Well that's obviously a different thing isn't it.

> > Selling of buttons on remotes absolutely does not involve 'tracking and then selling viewing habits'.

> Yes it certainly does.

> 1) sell button on remote

> 2) user presses button

> 3) sell information about button presses.

I'm not sure whether this is putting the cart before the horse, but it is likely that tracking button presses and other user interactions is providing the necessary data to make the sale of the button in the first place, and/or the revenue from the button is contingent on tracked button presses (ie. CPC or CPA).

> it is likely that tracking button presses and other user interactions is providing the necessary data to make the sale of the button in the first place

Yeah sure. But there's a better solution: don't sell the button. Don't report what buttons were pressed. Don't invade your user's privacy.

>Selling of buttons on remotes absolutely does not involve 'tracking and then selling viewing habits'.

I would wager that they look at how frequently apps are loaded on their TVs in an effort to determine which apps get their own buttons, and what rate to charge those companies for said placement.

Would a PiHole help here? If yes, again a good reason why every household should have such a DNS blocking device in their local network
a (full-featured) firewall is much better, especially if it can consume popular blocklists. piholes can't deal with hard-coded IPs or an integrated dns server that bypasses the pihole.
Any recommendations on this front?

I've been dreading the day that I'll have to deal with apps ignoring the pihole and using their own DNS servers, especially via https or TLS.

yes, google and the like reportedly already do this, so pihole bypassing is already here.

i bought a pepwave surf soho[0] a few years back, largely because it had a few other features (multi-homing, multi-wlan, robust vlan'ing, etc.) that i wanted due to my peculiar circumstances. it has limited blocklist support however, but does allow manual blocklist curation of arbitrary length, including cidr-formatted IP ranges. the main downside of this router is that it's 100mbps (actually ~120mbps)[1], but that's a limit i come close to very rarely in my day-to-day.

as with smart tv's, it's frustrating how few good router options there are.

[0]: https://www.peplink.com/products/pepwave-surf-soho/ [1]: note that this is sustained throughput, the ports are 1gbps. most consumer routers struggle to reach even this sustained rate.

I'm curious if projectors collect the same info?
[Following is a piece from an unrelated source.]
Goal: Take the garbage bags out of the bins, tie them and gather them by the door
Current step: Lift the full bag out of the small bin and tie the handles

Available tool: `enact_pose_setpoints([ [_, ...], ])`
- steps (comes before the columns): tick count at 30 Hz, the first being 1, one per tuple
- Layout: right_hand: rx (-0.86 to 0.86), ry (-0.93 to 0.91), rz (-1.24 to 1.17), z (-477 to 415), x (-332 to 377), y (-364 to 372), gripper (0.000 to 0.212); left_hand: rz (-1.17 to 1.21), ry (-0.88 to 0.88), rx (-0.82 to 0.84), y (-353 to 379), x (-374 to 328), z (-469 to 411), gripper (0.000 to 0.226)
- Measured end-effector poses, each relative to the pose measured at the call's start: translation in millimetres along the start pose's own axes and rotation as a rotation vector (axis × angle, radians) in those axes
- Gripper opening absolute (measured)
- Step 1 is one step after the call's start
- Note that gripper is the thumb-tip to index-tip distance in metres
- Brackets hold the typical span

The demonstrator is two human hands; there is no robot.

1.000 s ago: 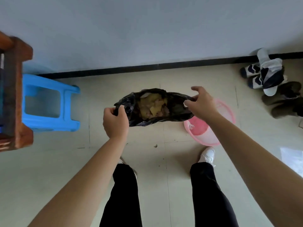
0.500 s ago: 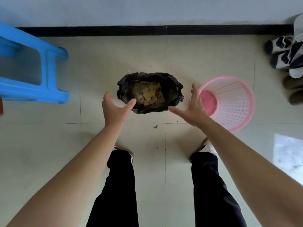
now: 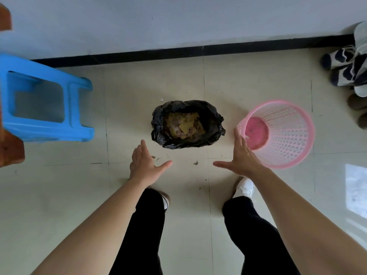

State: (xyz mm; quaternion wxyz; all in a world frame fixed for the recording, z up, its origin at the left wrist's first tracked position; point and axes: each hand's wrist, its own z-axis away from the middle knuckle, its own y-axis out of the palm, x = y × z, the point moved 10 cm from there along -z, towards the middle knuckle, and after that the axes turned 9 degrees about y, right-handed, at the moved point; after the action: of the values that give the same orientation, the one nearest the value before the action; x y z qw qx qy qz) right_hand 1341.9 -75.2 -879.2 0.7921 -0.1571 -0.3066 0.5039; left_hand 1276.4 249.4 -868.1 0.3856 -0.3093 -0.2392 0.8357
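Head view: tiled floor (image 3: 59, 195), seen from above.
Bag: crinkled black garbage bag (image 3: 210, 124), mouth open, yellowish scraps inside, at 12 o'clock.
Bin: pink perforated bin (image 3: 288, 139), no liner, at 2 o'clock.
Hands: left hand (image 3: 144, 165) and right hand (image 3: 241, 157), fingers spread, holding nothing.

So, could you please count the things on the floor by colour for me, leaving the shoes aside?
Black: 1, the garbage bag, open at the top
Pink: 1, the bin, with no bag in it
Blue: 1, the stool
Total: 3
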Motion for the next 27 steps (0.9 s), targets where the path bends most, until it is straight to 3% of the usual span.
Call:
enact_pose_setpoints([
  [4,-0.059,-0.066,-0.055,-61.0,-13.4,21.5,0.150,0.033,-0.064,-0.119,33.7,19.5,-45.4,0.143],
  [8,-0.122,-0.168,-0.240,-132.8,-9.1,46.3,0.157,0.547,0.062,-0.413,52.2,6.3,-119.7,0.135],
  [10,-0.170,-0.204,-0.301,-169.8,-0.8,51.0,0.156,0.566,0.208,-0.523,42.9,-12.2,-155.9,0.127],
  [13,-0.223,-0.286,-0.269,-209.7,24.0,53.5,0.126,0.453,0.353,-0.692,19.7,-29.7,-191.2,0.110],
  [17,-0.396,-0.414,-0.398,-231.0,51.9,29.1,0.075,0.403,0.377,-0.754,-3.9,-36.7,-231.6,0.074],
  [19,-0.466,-0.485,-0.377,-235.6,68.8,16.1,0.059,0.367,0.502,-0.821,-21.0,-50.7,-239.8,0.052],
  [21,-0.494,-0.584,-0.461,-235.8,84.8,6.1,0.044,0.519,0.617,-0.828,-31.5,-60.6,-245.4,0.035],
  [23,-0.428,-0.624,-0.692,-240.0,92.5,0.9,0.035,0.755,0.681,-0.796,-39.1,-65.0,-252.5,0.021],
  [27,-0.274,-0.584,-0.933,-265.3,105.5,6.8,0.026,1.224,0.666,-0.631,-36.9,-54.6,-276.0,0.040],
])
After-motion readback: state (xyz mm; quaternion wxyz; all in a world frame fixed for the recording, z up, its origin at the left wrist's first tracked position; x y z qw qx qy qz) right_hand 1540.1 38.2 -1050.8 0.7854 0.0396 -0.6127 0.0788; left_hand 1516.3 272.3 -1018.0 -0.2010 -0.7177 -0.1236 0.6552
We bought several BenQ projectors that have no internet connection. Of course the computer player or Blu-ray player we use with the projectors do have WiFi connections.

For aesthetic reasons we removed the large flat screen TV's from our house. We now use projectors on walls with a skim coat and flat white texture. It blends right into our 1927 house. The projections are around 120 inches and look glorious. In the past week we watched John Ford's "The Searchers" and then "Avatar" in 3D. Both were amazing to see so big, bright, and beautiful. When we are done watching, the projector is put away and our home is not a constant display of gadgetry.
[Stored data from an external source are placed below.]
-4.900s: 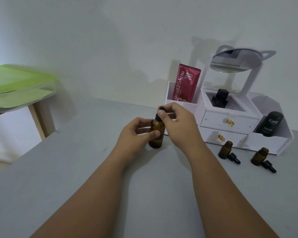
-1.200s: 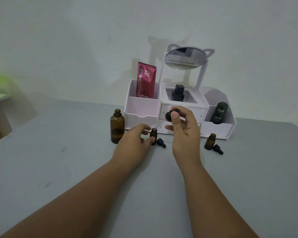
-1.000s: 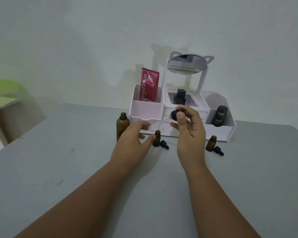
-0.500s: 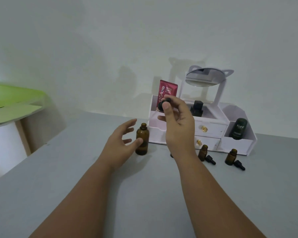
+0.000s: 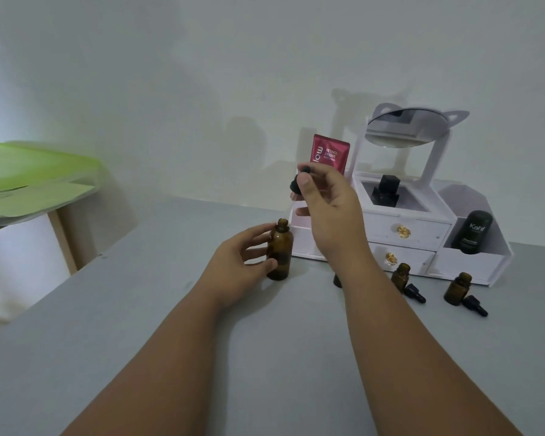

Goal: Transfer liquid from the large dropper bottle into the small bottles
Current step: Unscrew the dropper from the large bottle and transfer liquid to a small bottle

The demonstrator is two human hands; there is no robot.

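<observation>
Large dropper bottle [image 5: 280, 251] stands upright and uncapped on the grey table [image 5: 139, 309], just in front of the left corner of the white organizer [image 5: 472, 265]. The left hand [image 5: 238, 262] has its grip around this bottle: the thumb touches the front of the glass, and the other fingers curve behind it, partly hidden.

The right hand [image 5: 328, 204] is up above the table. Its grip is a narrow pinch of thumb and forefinger on the black dropper cap [image 5: 297, 181]. The glass tube under the cap I cannot make out, because the hand covers that place.

The first small bottle [image 5: 337, 281] is almost all hidden behind the right forearm; only a dark edge shows. The second small bottle [image 5: 401, 276] and the third small bottle [image 5: 456, 287] stand open near the drawers, each with a small black cap [image 5: 415, 294] lying just beside it.

The red sachet [image 5: 331, 152] in the organizer is partly covered by the right hand, so its lettering is cut off. The glass is too dark to tell how much liquid any bottle holds. At the left edge, a green shape [image 5: 29, 174] is blurred.
</observation>
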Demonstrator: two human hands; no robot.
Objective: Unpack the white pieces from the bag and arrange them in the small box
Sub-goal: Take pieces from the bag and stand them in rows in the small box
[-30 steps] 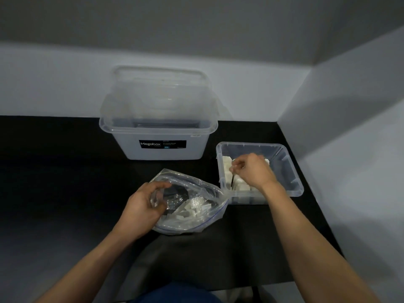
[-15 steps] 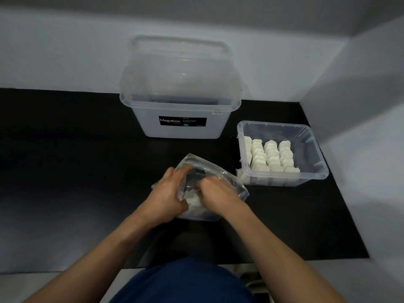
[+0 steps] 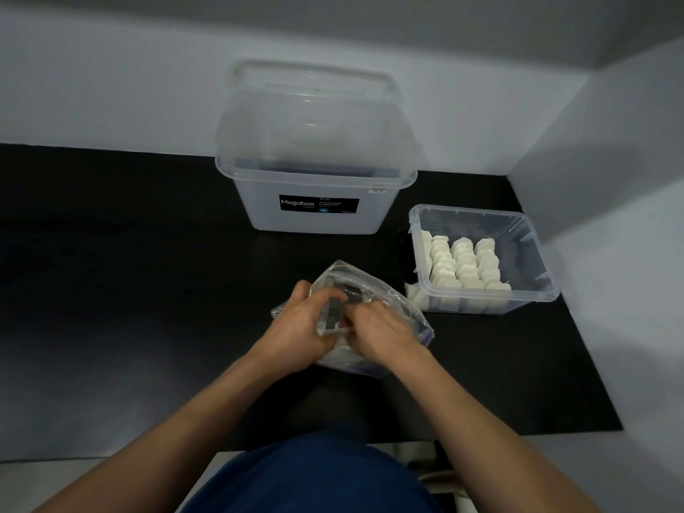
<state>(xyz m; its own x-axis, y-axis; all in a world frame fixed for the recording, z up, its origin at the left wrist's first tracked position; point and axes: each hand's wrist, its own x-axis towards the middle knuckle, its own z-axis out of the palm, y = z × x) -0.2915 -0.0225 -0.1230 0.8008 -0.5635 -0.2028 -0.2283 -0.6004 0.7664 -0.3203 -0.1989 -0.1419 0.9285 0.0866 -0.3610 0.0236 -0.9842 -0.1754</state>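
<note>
Single view, worn on the person's head. It faces forward and steeply down onto the black table (image 3: 148,290) through a wide-angle lens. Range is close: both forearms enter from the bottom edge, and the left hand (image 3: 296,327) and right hand (image 3: 381,327) meet at the bag (image 3: 407,316) just below frame centre. The large box (image 3: 259,205) stands at upper centre against the rear wall. The small box (image 3: 533,253) lies at centre right, beside the side wall.
</note>
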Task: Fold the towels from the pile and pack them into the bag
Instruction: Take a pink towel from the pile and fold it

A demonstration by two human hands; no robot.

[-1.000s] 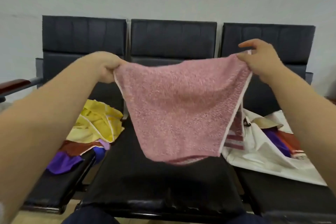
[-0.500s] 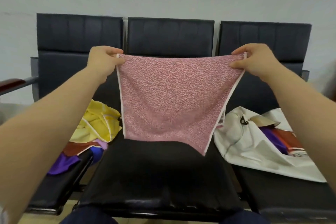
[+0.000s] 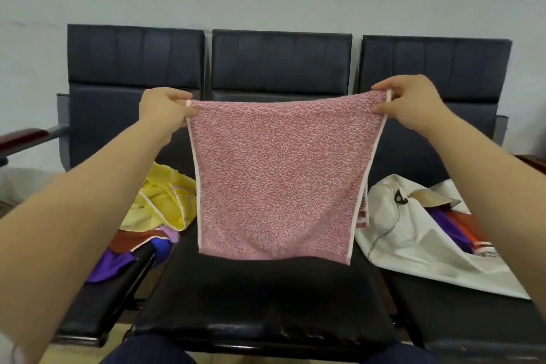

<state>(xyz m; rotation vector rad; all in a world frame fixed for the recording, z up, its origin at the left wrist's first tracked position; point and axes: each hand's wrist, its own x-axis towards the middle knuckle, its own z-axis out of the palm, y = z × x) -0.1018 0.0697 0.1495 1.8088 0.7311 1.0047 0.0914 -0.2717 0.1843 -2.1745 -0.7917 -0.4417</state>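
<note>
A pink towel (image 3: pixel 280 174) with pale edging hangs spread in the air above the middle seat. My left hand (image 3: pixel 164 109) pinches its upper left corner and my right hand (image 3: pixel 409 100) pinches its upper right corner. The towel looks doubled, with a second layer showing at its lower right edge. On the left seat lies the pile of towels (image 3: pixel 153 216): yellow on top, brown, lilac and purple beneath. A white bag (image 3: pixel 413 239) lies open on the right seat, with purple and orange cloth inside it.
Three black padded seats (image 3: pixel 260 298) joined in a row stand against a pale wall. A wooden armrest (image 3: pixel 26 136) juts out at the far left. My dark trouser knees show at the bottom edge.
The towel swung up and settled, and now hangs straight with a level bottom edge. Both hands stayed at the top corners, drawn slightly apart. The view shifted a little.
</note>
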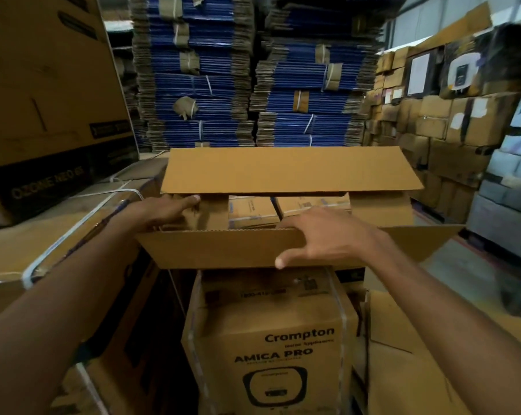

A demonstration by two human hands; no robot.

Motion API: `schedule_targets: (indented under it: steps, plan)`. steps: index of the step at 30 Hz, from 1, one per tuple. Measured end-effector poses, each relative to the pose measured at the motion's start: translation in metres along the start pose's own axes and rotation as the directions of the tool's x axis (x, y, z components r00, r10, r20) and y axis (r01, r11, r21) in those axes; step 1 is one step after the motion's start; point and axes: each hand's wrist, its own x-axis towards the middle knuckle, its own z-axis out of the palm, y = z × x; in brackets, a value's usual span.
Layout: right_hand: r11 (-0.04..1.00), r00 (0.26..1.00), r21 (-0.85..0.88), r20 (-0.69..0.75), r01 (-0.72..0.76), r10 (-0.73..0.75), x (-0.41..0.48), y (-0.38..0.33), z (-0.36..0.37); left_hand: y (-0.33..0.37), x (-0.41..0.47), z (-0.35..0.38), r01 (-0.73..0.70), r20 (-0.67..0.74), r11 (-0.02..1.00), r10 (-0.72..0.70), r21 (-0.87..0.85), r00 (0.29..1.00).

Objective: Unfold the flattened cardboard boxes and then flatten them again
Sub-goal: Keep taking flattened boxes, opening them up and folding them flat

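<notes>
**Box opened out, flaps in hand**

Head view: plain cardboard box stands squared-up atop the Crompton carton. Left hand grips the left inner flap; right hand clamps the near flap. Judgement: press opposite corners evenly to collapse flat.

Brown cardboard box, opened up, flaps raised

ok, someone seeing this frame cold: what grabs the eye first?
Dead centre, the open cardboard box, far flap raised, with the left hand on its left inner flap and the right hand gripping the near flap. Behind it rise tall stacks of blue flattened cartons. Low in the foreground sits a strapped Crompton Amica Pro box.
</notes>
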Motion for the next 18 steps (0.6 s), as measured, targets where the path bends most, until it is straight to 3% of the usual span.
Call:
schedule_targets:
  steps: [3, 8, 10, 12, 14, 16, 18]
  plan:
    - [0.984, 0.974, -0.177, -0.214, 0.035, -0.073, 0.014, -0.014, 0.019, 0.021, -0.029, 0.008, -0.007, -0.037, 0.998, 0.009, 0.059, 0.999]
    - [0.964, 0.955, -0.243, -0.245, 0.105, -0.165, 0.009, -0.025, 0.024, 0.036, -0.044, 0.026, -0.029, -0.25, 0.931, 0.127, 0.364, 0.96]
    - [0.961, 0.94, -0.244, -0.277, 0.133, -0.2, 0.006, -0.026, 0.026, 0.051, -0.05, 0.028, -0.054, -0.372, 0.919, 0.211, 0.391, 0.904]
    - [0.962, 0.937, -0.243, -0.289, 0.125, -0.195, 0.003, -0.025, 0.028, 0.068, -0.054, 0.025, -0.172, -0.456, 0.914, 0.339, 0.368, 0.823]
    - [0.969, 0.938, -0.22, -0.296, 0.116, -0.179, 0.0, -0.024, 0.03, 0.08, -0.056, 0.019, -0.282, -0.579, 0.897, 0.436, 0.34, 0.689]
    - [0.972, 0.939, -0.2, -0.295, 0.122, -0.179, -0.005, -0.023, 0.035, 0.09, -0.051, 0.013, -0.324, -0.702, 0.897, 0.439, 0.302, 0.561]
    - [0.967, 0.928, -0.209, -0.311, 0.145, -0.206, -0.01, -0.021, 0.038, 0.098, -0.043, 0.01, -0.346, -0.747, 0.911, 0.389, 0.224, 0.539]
When ever I go into a store that has a wall of TV's they seem to get worse and worse every year with saturation dialed ALL THE WAY and images looking more and more like CG with smoothing and other weird filters. Perhaps i'm just old.

I rarely shop in person so I can't really say if it's getting worse, but it's certainly always been my experience that other than in dedicated hi-fi/home cinema type shops they dial the settings to the ridiculous maximum and of course boast that it's 1200000000:1 dynamic 360 max HDR+ gen 5 or whatever.
It's usually called "dynamic" mode and it makes me sad when I see it turned on in peoples' homes.
Highly recommend rtings.com to get the best settings for any TV; they do a lot of work to get the most natural look.
That's cool. I did that when I lived alone in an apartment, and it was awesome.

When I researched the best projector setup, I read that a gray wall may actually be better than white because it can result in darker blacks. I couldn't try it, though, as I was renting at the time. Have you ever experimented with that?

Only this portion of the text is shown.